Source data

=-=-=-=-=

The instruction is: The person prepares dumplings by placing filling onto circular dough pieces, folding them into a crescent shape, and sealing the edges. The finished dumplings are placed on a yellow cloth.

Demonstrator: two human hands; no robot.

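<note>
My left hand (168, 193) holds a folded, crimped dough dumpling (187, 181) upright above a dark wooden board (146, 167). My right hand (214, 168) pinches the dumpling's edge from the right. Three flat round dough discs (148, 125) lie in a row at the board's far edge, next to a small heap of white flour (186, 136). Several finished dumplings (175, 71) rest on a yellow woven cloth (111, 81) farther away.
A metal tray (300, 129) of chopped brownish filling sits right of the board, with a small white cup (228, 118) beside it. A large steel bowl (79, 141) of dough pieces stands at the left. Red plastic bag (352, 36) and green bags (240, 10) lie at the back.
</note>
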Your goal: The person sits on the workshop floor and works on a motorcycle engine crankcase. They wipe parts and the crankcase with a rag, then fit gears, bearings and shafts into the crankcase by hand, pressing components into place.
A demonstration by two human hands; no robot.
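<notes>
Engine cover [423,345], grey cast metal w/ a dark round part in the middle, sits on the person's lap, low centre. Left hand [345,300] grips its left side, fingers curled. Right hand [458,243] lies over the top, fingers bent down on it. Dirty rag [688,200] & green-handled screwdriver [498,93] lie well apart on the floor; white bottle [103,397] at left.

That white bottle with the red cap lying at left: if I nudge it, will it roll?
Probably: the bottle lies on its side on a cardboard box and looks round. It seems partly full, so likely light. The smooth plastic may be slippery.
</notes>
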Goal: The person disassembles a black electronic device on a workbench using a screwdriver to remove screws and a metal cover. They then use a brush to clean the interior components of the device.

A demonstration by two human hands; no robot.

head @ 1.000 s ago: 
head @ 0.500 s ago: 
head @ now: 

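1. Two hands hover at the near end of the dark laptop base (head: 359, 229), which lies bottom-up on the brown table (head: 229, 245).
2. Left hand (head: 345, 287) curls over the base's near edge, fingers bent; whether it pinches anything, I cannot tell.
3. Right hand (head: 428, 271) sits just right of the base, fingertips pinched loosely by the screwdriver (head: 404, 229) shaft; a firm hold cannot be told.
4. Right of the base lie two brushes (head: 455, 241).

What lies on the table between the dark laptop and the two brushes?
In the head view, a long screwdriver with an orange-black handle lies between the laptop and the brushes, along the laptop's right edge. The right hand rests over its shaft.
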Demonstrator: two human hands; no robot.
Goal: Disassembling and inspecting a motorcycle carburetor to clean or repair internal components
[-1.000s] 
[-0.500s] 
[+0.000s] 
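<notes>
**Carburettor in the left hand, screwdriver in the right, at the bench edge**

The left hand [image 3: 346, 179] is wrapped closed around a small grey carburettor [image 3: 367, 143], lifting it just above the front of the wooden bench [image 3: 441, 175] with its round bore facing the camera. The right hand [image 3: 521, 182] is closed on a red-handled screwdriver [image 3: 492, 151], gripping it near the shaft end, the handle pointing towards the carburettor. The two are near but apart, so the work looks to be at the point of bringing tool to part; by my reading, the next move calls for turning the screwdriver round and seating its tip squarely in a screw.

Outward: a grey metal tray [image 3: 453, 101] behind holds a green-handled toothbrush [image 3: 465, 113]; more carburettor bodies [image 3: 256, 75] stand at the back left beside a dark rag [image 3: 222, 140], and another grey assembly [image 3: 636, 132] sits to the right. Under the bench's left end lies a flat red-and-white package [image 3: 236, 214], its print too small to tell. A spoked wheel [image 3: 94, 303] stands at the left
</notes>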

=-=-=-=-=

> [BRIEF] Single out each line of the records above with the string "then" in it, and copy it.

> [YOUR RESPONSE]
Your goal: The person sits on the workshop floor and works on a motorcycle engine crankcase. They wipe parts and the crankcase with a rag, then fit gears, bearings and shafts into the crankcase by hand, pressing components into place.
Goal: The person disassembles a black electronic device on a workbench using a screwdriver to remove screws and a metal cover. They then use a brush to clean the interior components of the device.

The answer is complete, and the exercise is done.